# REQUIREMENT
None of the images should appear in your copy. Transcribe the data in full.

# DATASET EXCERPT
Content starts

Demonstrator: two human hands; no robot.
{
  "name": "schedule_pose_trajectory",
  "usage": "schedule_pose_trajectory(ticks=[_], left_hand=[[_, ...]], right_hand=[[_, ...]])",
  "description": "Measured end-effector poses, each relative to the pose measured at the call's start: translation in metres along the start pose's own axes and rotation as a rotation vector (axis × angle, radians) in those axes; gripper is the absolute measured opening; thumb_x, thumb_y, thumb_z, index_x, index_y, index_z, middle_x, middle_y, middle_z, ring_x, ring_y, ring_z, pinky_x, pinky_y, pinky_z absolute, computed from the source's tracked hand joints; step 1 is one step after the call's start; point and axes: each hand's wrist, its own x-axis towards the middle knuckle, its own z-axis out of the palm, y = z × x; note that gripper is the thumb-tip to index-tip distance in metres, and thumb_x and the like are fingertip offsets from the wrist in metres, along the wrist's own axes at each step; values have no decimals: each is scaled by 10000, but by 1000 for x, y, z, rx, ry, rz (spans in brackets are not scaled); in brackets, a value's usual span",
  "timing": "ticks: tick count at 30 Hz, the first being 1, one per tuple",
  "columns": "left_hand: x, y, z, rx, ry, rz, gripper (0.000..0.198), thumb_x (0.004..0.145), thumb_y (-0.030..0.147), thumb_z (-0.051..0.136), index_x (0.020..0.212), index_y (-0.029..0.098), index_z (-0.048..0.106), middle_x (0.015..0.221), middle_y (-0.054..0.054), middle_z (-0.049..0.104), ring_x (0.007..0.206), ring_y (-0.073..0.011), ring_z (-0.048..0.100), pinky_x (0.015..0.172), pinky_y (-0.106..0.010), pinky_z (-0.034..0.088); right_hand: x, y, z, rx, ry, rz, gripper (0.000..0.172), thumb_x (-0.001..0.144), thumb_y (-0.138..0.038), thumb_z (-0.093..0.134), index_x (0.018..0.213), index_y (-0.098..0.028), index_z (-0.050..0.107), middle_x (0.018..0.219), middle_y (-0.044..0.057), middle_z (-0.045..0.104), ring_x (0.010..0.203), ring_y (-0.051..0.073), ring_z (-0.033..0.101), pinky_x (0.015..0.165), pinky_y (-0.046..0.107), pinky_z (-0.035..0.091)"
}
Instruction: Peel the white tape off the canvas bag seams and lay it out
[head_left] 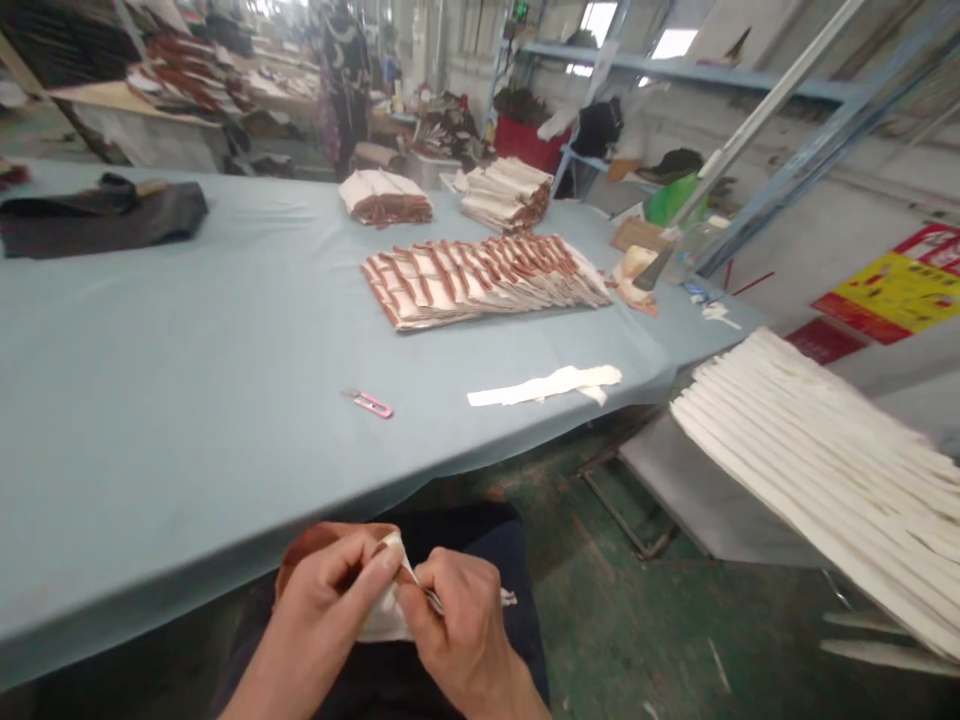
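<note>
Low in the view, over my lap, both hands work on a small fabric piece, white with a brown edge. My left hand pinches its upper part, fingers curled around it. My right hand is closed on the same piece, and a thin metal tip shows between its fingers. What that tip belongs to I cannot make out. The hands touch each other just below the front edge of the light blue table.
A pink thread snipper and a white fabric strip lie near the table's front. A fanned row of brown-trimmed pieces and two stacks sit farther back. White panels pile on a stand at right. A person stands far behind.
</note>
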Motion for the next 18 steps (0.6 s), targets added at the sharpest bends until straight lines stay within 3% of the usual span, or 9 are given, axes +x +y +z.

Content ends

# TASK RESPONSE
Demonstrator: two human hands; no robot.
{
  "name": "schedule_pose_trajectory",
  "usage": "schedule_pose_trajectory(ticks=[_], left_hand=[[_, ...]], right_hand=[[_, ...]])",
  "description": "Measured end-effector poses, each relative to the pose measured at the call's start: translation in metres along the start pose's own axes and rotation as a rotation vector (axis × angle, radians) in those axes; gripper is the absolute measured opening; thumb_x, thumb_y, thumb_z, index_x, index_y, index_z, middle_x, middle_y, middle_z, ring_x, ring_y, ring_z, pinky_x, pinky_y, pinky_z absolute, computed from the source's tracked hand joints; step 1 is one step after the call's start; point and axes: each hand's wrist, its own x-axis towards the middle knuckle, its own z-axis out of the palm, y = z × x; note that gripper is the thumb-tip to index-tip distance in metres, and thumb_x and the like are fingertip offsets from the wrist in metres, along the wrist's own axes at each step; values have no decimals: each is scaled by 10000, but by 1000 for x, y, z, rx, ry, rz (spans in brackets are not scaled); in brackets, a value's usual span",
  "timing": "ticks: tick count at 30 Hz, the first being 1, one per tuple",
  "columns": "left_hand: x, y, z, rx, ry, rz, gripper (0.000..0.198), thumb_x (0.004..0.145), thumb_y (-0.030..0.147), thumb_z (-0.051..0.136), index_x (0.020..0.212), index_y (-0.029..0.098), index_z (-0.048..0.106), middle_x (0.015..0.221), middle_y (-0.054..0.054), middle_z (-0.049..0.104), ring_x (0.007..0.206), ring_y (-0.073..0.011), ring_z (-0.048..0.100), pinky_x (0.015..0.172), pinky_y (-0.106..0.010), pinky_z (-0.034..0.088); right_hand: x, y, z, rx, ry, rz, gripper (0.000..0.172), thumb_x (-0.001..0.144), thumb_y (-0.138..0.038), thumb_z (-0.093..0.134), index_x (0.018..0.213), index_y (-0.098..0.028), index_z (-0.050..0.107), middle_x (0.018..0.219), middle_y (-0.044..0.057), middle_z (-0.045..0.104), ring_x (0.010..0.203), ring_y (-0.051..0.073), ring_z (-0.033..0.101), pinky_x (0.015..0.165), pinky_y (-0.046..0.107), pinky_z (-0.035..0.091)"
}
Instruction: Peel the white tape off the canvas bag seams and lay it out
[head_left] 
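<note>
Low in the view, over my lap, both hands work on a small fabric piece, white with a brown edge. My left hand pinches its upper part, fingers curled around it. My right hand is closed on the same piece, and a thin metal tip shows between its fingers. What that tip belongs to I cannot make out. The hands touch each other just below the front edge of the light blue table.
A pink thread snipper and a white fabric strip lie near the table's front. A fanned row of brown-trimmed pieces and two stacks sit farther back. White panels pile on a stand at right. A person stands far behind.
</note>
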Motion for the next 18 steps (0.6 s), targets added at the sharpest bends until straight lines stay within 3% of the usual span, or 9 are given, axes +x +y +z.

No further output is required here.